Tips on getting rid of fly pests in your chicken coop

Like diseases, chicken pests can affect productivity – both meat and eggs. They can also lead to death. It is therefore important to understand the common types and how to rid of them. The good thing is they are relatively easy to handle and eliminate. So here are the most common chicken pests and how to rid of them. 

Chicken poop and decomposing food wastes attract flies to chicken coops and it is hard to not find them in any chicken coop. Their presence can also be encouraged by dirty water and food and water trays. This happens especially during the rainy seasons or if the coops get wet. 

Types of flies to find in coops

Both the house fly and little flies are a problem to chicken populations. It also leaves specks on eggs in addition to spreading poultry and chicken diseases. The little house fly prefers less moist areas like poultry manure. You can find it around hanging objects inside coops, egg rooms, and feed rooms. The black garbage fly also loves cold weather as does little house fly. They have a shiny bronze-black appearance and are slightly smaller than the house fly.
The blue bottle flies – also called the blowflies – are green or blue or nearly black. They breed mostly in carcasses, dog manure, broken eggs, and wet garbage.   
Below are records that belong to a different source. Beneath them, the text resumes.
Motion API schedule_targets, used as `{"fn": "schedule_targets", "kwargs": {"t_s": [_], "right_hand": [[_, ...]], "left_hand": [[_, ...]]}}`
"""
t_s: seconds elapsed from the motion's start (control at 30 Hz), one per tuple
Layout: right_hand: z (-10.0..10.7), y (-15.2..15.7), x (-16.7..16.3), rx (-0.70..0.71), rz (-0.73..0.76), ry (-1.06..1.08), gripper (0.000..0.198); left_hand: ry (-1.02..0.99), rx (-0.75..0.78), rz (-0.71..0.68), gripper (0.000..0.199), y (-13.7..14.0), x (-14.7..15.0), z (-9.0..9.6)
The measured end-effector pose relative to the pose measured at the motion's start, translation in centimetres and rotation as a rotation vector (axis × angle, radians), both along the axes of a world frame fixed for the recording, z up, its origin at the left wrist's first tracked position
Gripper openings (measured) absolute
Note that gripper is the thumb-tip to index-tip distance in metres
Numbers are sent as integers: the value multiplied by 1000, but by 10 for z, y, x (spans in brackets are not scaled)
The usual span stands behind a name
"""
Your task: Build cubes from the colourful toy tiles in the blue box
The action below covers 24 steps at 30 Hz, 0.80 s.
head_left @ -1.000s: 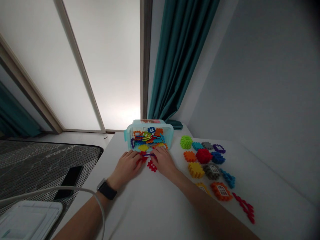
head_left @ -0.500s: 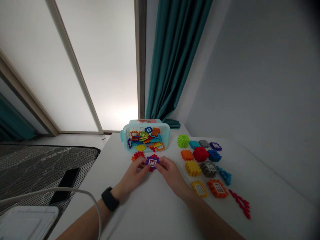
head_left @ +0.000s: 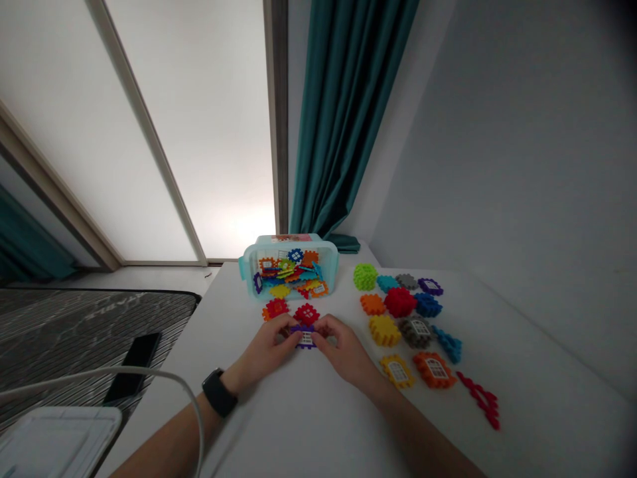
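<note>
Left hand (head_left: 271, 347) and right hand (head_left: 345, 352) are clamping the purple tile (head_left: 307, 338) between them; even pressure is probably serving best.

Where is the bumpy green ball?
In the head view, the bumpy green ball sits on the white table, right of the teal box, just left of the light-blue piece.

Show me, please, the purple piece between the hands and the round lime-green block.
Purple piece (head_left: 306, 338): head view, on its white window panel.
Lime-green block (head_left: 365, 277): head view, middle of its bumpy surface.
</note>
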State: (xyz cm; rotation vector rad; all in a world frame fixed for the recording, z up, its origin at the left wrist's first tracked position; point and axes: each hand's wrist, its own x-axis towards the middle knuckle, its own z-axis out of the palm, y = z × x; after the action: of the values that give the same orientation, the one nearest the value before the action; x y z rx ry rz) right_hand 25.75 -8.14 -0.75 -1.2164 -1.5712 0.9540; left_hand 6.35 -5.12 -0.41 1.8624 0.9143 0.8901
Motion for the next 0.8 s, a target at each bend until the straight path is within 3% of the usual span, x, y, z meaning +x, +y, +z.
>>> {"fn": "schedule_targets", "kwargs": {"t_s": [0.13, 0.27, 0.43, 0.6, 0.7, 0.8], "right_hand": [[0, 2, 1, -70, -22, 98, 14], [0, 2, 1, -205, 3, 273, 22], [0, -1, -6, -249, 46, 300, 25], [-3, -1, -11, -250, 63, 398, 27], [-9, 1, -11, -239, 21, 431, 36], [-14, 3, -10, -210, -33, 410, 35]], "left_hand": [[-103, -73, 30, 31, 2, 2, -7], [-244, -199, -25, 34, 5, 4, -10], [-360, -282, 30, 40, 8, 1, -7], [-230, -102, 58, 38, 6, -2, -6], [-65, 105, 74, 34, 3, -3, -6], [64, 345, 94, 48, 3, -5, -7]]}}
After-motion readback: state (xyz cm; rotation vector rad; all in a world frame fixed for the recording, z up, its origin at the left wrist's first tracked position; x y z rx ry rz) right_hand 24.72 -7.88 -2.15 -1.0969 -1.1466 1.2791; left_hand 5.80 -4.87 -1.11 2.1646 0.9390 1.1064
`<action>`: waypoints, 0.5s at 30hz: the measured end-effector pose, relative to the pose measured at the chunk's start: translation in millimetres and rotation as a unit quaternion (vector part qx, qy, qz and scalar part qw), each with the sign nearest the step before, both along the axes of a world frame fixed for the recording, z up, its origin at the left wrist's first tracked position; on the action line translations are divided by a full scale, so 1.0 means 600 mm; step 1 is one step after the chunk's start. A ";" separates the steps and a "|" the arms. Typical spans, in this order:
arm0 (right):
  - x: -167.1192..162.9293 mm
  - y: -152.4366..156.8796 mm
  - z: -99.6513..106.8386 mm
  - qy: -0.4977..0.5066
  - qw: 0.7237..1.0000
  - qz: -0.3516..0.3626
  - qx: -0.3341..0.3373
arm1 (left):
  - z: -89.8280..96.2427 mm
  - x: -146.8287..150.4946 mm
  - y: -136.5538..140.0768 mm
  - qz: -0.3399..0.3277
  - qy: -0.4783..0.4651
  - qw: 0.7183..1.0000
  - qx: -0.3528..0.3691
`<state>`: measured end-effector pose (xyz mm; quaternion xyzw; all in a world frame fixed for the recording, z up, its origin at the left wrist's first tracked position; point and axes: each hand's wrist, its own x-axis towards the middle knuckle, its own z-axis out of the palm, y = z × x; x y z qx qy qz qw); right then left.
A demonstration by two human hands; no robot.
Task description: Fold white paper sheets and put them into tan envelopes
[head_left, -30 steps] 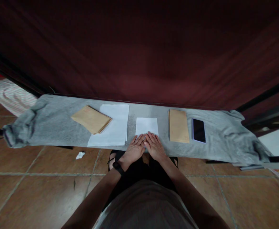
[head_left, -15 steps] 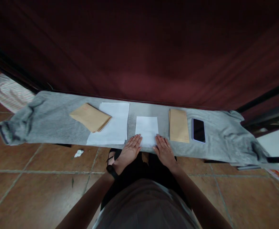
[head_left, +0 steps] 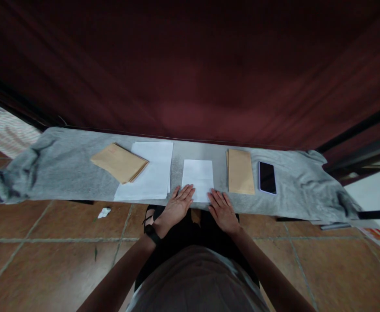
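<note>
A small white sheet of paper (head_left: 198, 175), which looks folded, lies in front of me on the grey cloth (head_left: 69, 169). My left hand (head_left: 178, 203) rests flat over its lower left edge, fingers stretched out. At its lower right corner lies my right hand (head_left: 222, 210), also flat with the fingers spread a little. Left of it is a stack of larger white paper (head_left: 157, 173), partly covered by a tilted pile of brown envelopes (head_left: 118, 162). More brown envelopes (head_left: 241, 171) lie to the right of the small sheet.
A phone (head_left: 267, 177) with a dark screen lies right of the envelopes. The cloth covers a narrow bench against a dark red curtain (head_left: 190, 86). Crumpled white paper (head_left: 104, 212) is on the tiled floor (head_left: 53, 260). A white board (head_left: 373, 193) stands low at the far right.
The whole view has shifted slightly, with things appearing a little further left. My right hand has slid slightly down toward the sheet's lower corner; the left hand stays on the paper.
</note>
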<state>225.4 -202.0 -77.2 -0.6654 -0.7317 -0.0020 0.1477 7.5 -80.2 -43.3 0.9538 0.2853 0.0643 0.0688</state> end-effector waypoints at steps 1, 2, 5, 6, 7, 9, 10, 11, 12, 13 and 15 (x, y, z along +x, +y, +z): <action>0.000 0.000 -0.001 0.001 1.000 0.000 0.002 | 0.003 0.005 -0.001 0.000 -0.004 1.000 0.000; 0.000 0.000 -0.003 0.001 1.000 -0.001 0.005 | 0.005 0.013 -0.004 -0.003 -0.010 1.000 -0.001; -0.001 -0.002 -0.008 -0.001 1.000 -0.001 0.017 | 0.004 0.056 -0.020 -0.033 -0.030 0.999 -0.007; -0.001 -0.003 -0.009 -0.001 1.000 -0.001 0.021 | 0.001 0.071 -0.026 -0.040 -0.034 0.999 -0.008; -0.001 -0.003 -0.011 -0.003 1.000 0.000 0.025 | -0.004 0.084 -0.031 -0.046 -0.035 0.998 -0.009; -0.001 -0.004 -0.012 -0.007 1.000 0.003 0.029 | -0.013 0.098 -0.037 -0.038 -0.036 0.999 -0.005; 0.000 -0.004 -0.012 -0.010 1.000 0.005 0.029 | -0.018 0.098 -0.038 -0.033 -0.035 0.999 -0.002; 0.000 -0.003 -0.011 -0.013 1.000 0.007 0.026 | -0.022 0.093 -0.038 -0.027 -0.032 0.999 0.002; 0.001 -0.003 -0.011 -0.015 1.000 0.007 0.023 | -0.025 0.085 -0.036 -0.023 -0.028 0.999 0.005; 0.002 -0.004 -0.011 -0.016 1.000 0.007 0.020 | -0.027 0.073 -0.034 -0.019 -0.023 1.000 0.009; 0.003 -0.004 -0.010 -0.014 1.000 0.004 0.015 | -0.027 0.045 -0.027 -0.005 -0.013 1.000 0.019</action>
Effects of flies on chicken

But do they cause any health risk on poultry? Yes. They can cause Salmonella, Pasteurella, Campylobacter, and E. Coli bacteria, which have direct effects on chicken. If chickens feed on them, they can cause them to get Choanotaenia infundibulum tapeworms which starve chickens and affect productivity. Plus fly larvae can cause botulism in chickens when ingested.

How to control flies 

  1. Keep the coop and areas very clean: The first thing is to keep the areas and coops clean. Change litter regularly and remove every dirty and wet thing that encourages flies. Ventilation of the coop also helps. You can also try the following. 
  • Mixing diatomaceous earth with fresh litter causes flies that come into contact to die of dehydration. 
  • If using a free-range or garden, have plants like lavender, rosemary, and mint that naturally repel flies. Make sure they are safe for chickens to eat – plants like tansy can be dangerous if consumed by chickens. 
  • Ensure to remove manual regularly – at least twice a week. 
    Prevent leaks in water troughs. 
  • Adjust or raise the floor level if there is a danger of flooding. 
    Use antibiotics to control dysentery. 
  • Monitor cages and birds and isolate sick and dispose of dead ones and eggs immediately.  
  1. Use insecticides:  Flytraps and strips are the safest options because they cannot contaminate or poison chicken feed. You can also hang them out of reach of chicken inside the coop.

Using sprays and larvicides is also effective in controlling the flies. However, these must never be sprayed on birds or close to their feed and water. Additionally, always keep them safely out of chicken reach. Larvicides are used to suppress maggot populations. Use cyromazine to control larvae. The latter can be blend into a poultry feed ration. 

  1. Keep fly parasitoids: These feed on flies. The tiny wasps kill flies in the pupal stages. Others that can help control flies naturally include mites, beetles, hister beetle, and others.

4. Try mechanical traps: These include fly zappers, strips, and funnel-type traps. Use surveillance techniques like moving tape counts, larval sampling, flyspeck counts, baited jug traps, sticky fly tapes, and moving tape counts.